Apart from controlling the flow of the blood, it has also been found to have beneficial in handling the accessory symptoms like managing the cramps and the weakness that one feels as well.

4) Missing a period on the pill doesn’t mean something’s wrong

Missing a period while on the pill doesn’t indicate anything abnormal, as long as you have been taking the pill consistently and correctly each day. It’s not dangerous not to have your period while on the pill. What happens is, over time, the uterine lining can become very thin if you take the pill regularly. All that means is if you stop bleeding on the pill, the lining has become so thin that you don’t have anything to bleed from.”\

This is not permanent: When a woman stops taking birth control pills, the ovaries start making more estrogen, the uterine lining gets thicker, and women start to bleed again.

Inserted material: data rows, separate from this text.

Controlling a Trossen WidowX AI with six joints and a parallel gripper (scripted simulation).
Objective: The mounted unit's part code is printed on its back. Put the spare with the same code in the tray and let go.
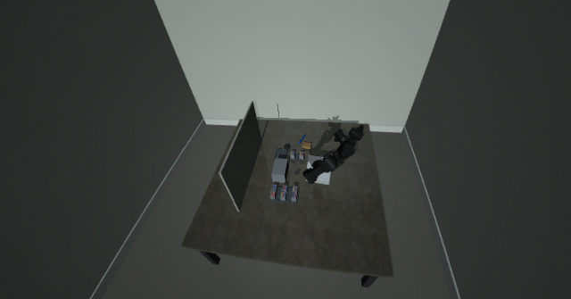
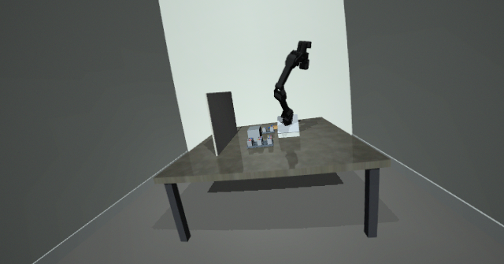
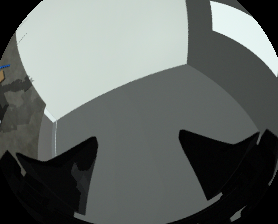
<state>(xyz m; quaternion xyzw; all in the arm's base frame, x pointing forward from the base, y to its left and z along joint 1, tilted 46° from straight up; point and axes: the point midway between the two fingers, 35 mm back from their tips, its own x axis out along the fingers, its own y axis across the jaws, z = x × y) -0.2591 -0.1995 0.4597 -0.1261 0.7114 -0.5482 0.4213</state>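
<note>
My gripper point(image 3: 138, 139) is open in the wrist view, with nothing between its fingers. It is high above the table; its fingers are too small to make out in the top and exterior views. Three small grey units with coloured marks, the middle one point(image 1: 284, 194) point(image 2: 260, 141) among them, stand in a row on a rack at the front. Two similar units, the right one point(image 1: 302, 155) point(image 2: 272, 128) among them, stand farther back. A larger grey box point(image 1: 279, 170) point(image 2: 254, 132) stands between the two groups. I cannot tell which is the mounted unit or the tray; no code is readable.
A tall dark panel point(image 1: 243, 161) point(image 2: 223, 118) stands at the left. A white slab point(image 1: 324, 179) point(image 2: 288, 132) lies under the arm. An orange-brown block point(image 1: 307, 145) point(image 3: 1, 76) and a blue stick point(image 1: 302, 138) point(image 3: 5, 66) lie at the back. A small dark piece point(image 1: 297, 171) lies beside the grey box.
</note>
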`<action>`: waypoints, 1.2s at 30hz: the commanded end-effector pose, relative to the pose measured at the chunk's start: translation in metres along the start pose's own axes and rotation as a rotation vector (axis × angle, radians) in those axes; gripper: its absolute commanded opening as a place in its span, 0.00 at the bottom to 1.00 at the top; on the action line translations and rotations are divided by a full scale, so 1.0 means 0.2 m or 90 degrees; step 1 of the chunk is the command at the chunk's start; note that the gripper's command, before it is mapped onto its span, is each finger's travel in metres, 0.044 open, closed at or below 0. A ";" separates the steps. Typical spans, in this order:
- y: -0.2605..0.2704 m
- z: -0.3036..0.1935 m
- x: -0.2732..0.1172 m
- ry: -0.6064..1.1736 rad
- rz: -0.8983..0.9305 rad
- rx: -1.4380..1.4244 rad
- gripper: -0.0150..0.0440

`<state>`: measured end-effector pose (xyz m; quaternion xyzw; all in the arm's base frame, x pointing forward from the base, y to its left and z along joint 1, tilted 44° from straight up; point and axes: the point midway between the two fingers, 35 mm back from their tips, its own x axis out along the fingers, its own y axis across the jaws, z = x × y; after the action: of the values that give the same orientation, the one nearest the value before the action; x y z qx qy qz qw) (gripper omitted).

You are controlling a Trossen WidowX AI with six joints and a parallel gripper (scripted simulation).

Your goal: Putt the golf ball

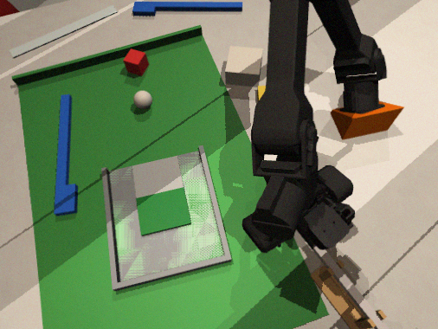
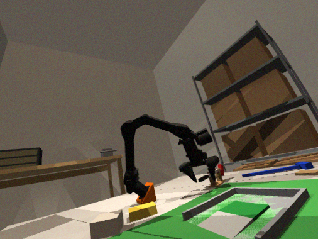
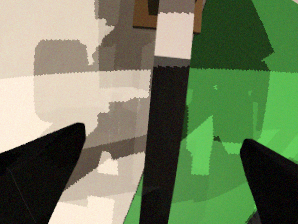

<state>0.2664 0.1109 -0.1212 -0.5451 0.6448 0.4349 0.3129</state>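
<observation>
The red putter's head (image 2: 221, 170) shows behind the wooden rack (image 1: 335, 294) (image 2: 215, 181) (image 3: 142, 20). Its dark handle (image 3: 167, 115) (image 2: 203, 178) sticks out of the rack. My gripper (image 1: 296, 235) (image 2: 204, 180) (image 3: 165, 139) is open and empty, pointing down, with the handle running lengthwise across the gap between its fingers in the wrist view. The exact height of the fingertips over the handle is hard to tell. The white golf ball (image 1: 143, 99) lies on the green mat (image 1: 86, 130). The grey ramp (image 1: 157, 173) (image 2: 221, 224) leads up to the raised green (image 1: 164, 212) (image 2: 245, 209).
A grey border (image 1: 173, 274) (image 2: 286, 214) surrounds the raised green on three sides. A red cube (image 1: 136, 61) sits behind the ball. One blue putter (image 1: 63, 151) lies on the mat, another (image 1: 199, 6) beyond it. A beige block (image 1: 243, 61) and yellow block (image 2: 142, 211) stand near the arm's orange base (image 1: 365, 121).
</observation>
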 end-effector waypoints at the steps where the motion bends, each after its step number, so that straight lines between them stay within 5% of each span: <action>1: 0.01 -0.02 0.04 0.006 0.004 -0.003 1.00; 11: 0.01 -0.03 0.08 0.007 0.004 -0.003 1.00; 26: 0.00 -0.02 0.07 0.002 0.002 0.000 0.33; 36: 0.00 -0.01 0.05 0.001 0.002 0.000 0.25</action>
<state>0.2623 0.1008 -0.1312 -0.5438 0.6472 0.4347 0.3106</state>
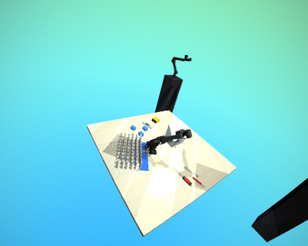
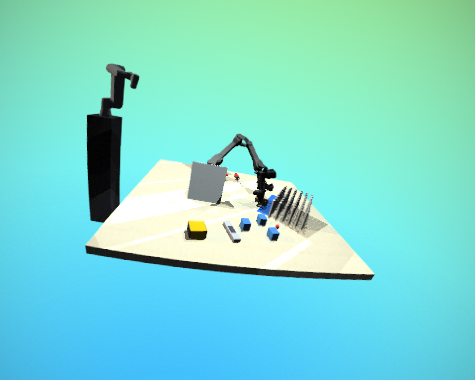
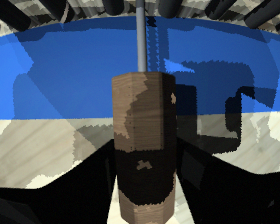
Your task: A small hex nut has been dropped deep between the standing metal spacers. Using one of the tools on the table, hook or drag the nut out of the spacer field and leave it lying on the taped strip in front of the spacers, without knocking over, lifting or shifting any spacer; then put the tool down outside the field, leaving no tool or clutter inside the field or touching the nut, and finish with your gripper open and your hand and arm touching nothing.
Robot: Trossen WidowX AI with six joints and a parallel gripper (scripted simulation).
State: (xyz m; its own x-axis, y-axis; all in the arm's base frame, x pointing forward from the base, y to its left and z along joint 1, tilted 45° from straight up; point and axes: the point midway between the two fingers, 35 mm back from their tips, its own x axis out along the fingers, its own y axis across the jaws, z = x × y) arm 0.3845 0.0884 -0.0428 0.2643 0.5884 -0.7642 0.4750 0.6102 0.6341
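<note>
Our gripper (image 1: 147,151) (image 2: 261,203) (image 3: 144,143): clamped on a wooden tool handle (image 1: 147,151) (image 3: 144,112), above the blue strip's (image 1: 144,166) (image 2: 265,209) (image 3: 66,85) near edge; metal spacers (image 1: 129,152) (image 2: 294,207) (image 3: 171,7) just beyond.

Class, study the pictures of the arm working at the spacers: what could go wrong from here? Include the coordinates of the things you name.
1. The hand (image 1: 148,151) (image 2: 261,202) (image 3: 144,143) grips a wooden-handled tool (image 3: 143,107) whose thin shaft points into the standing spacers (image 1: 128,152) (image 2: 291,207) (image 3: 171,7); a sideways swing could knock one over.

2. The rows stand close together, so a dragging stroke might catch a neighbouring spacer.

3. The nut cannot be made out in any view, so the tip may miss it.
</note>
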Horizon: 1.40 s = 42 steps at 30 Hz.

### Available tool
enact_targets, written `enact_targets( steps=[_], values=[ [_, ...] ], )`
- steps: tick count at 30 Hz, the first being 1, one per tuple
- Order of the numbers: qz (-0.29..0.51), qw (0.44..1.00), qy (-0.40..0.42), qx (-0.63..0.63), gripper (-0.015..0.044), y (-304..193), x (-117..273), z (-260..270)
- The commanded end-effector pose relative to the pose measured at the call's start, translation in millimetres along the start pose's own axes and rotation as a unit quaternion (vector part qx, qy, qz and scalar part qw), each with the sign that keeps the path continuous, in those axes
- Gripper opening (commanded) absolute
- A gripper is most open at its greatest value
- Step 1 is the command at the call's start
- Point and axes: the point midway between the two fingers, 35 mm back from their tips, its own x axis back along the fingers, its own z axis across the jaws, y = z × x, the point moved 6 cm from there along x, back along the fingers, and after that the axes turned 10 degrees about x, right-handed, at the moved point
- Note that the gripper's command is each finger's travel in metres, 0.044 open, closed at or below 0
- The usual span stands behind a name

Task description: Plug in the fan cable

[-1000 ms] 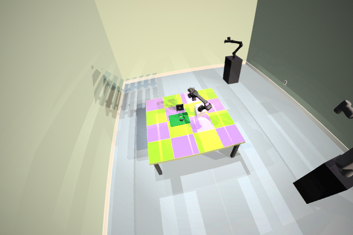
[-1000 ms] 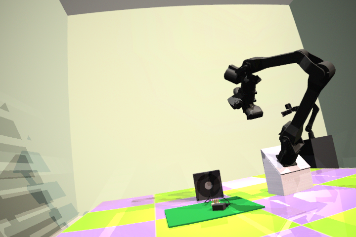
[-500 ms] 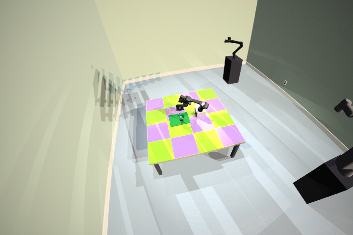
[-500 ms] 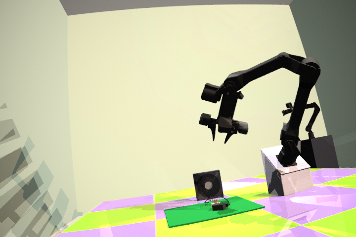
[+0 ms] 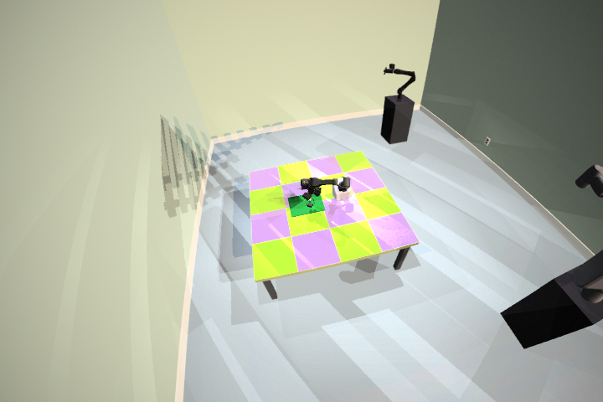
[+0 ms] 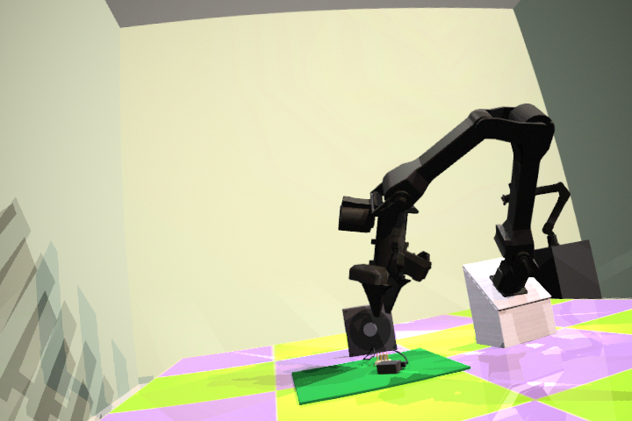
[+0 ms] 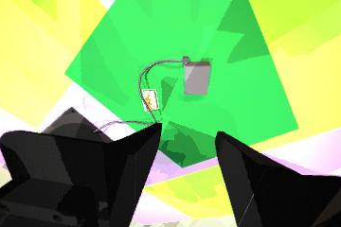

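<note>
The green board lies flat on the table. The cable's plug, a dark block that looks grey in the wrist view, lies on the board beside the four-pin header, apart from it. The header's pins stand bare. The thin cable curves from the plug past the header toward the fan, which stands upright behind the board. My gripper is open and empty, pointing down above the board. The arm hides the fan in the top view.
The arm's white base block stands on the checkered table to the right of the board. Another arm on a dark pedestal stands on the floor behind, and one more at the front right.
</note>
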Motion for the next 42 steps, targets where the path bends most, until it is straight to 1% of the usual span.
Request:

Missed periods after taking your pills incorrectly, however, could indicate a pregnancy. In that situation, it’s worth taking a pregnancy test.

5) We don’t know whether most antibiotics make birth control less effective

There are two antibiotics that researchers have found make birth control pills less effective: griseofulvin, an antifungal used to treat athlete’s foot and ringworm, and rifampicin, which is typically used to treat tuberculosis.

The reason that happens is that these drugs speed up the liver’s metabolism, which makes the liver metabolize the hormones in the birth control faster. As a result, hormones leave the blood stream faster and are unable to adequately affect the ovaries to prevent ovulation or the cervix to prevent thickening of the cervical mucus.

Lots of antibiotics, not just the two listed above, come with warnings that they’ll make birth control ineffective and suggest using a backup method of contraception. While a backup method is never a bad idea, there’s actually sparse evidence that these other drugs make birth control less effective.

6) Can Boost Overall Health

Yet another one of the things to know about birth control is the fact that it does have impacts in boosting one’s overall health for the better. These birth control measures, especially the pills, provide with benefits which surpass the normal spectrum of just preventing the pregnancy.

Apart from the pregnancy, it has a number of positive benefits, on your overall health, like helping relieve the pain symptoms of periods and even helping cure the acne on the face and body.

Birth control has also been found to have beneficial impacts in preventing the risks of certain forms of cancer, especially ovarian cysts and cancer, colon cancer and even endometrial cancer as well.

It has other accessory health benefits including regulation of the fibrocystic breast changes and the salient ones altogether.

7) Helps Prevent a Number of Diseases

One of the most important facts about birth control is that it helps in not just preventing pregnancy but also a number of other serious diseases as well.

Cancer is one of the most common forms of disease that is effectively prevented if you have been taking your birth control from time to time. Statistics suggest that women who are on their birth control are 50% less likely to develop the risks associated with ovarian cancer.

Additionally, it also reduces the risks of endometrial cancer and colorectal cancer by 30% and 20% respectively.

The same has also been found to have beneficial impacts in preventing the risks associated with the condition of rheumatoid arthritis by 19% as well.

8) Male Birth Control are in progress

Hormonal contraception has been a matter of grave importance for the male individuals as well and researches have been conducted over time to find the possible impacts altogether.

Over 40 years of research has gone into this specific subject to find a solution that would actually show some fruitful results in the long run. Majority of the trial medications that the researchers developed were found to be testosterone blockers which weren’t necessarily the ideal prospect.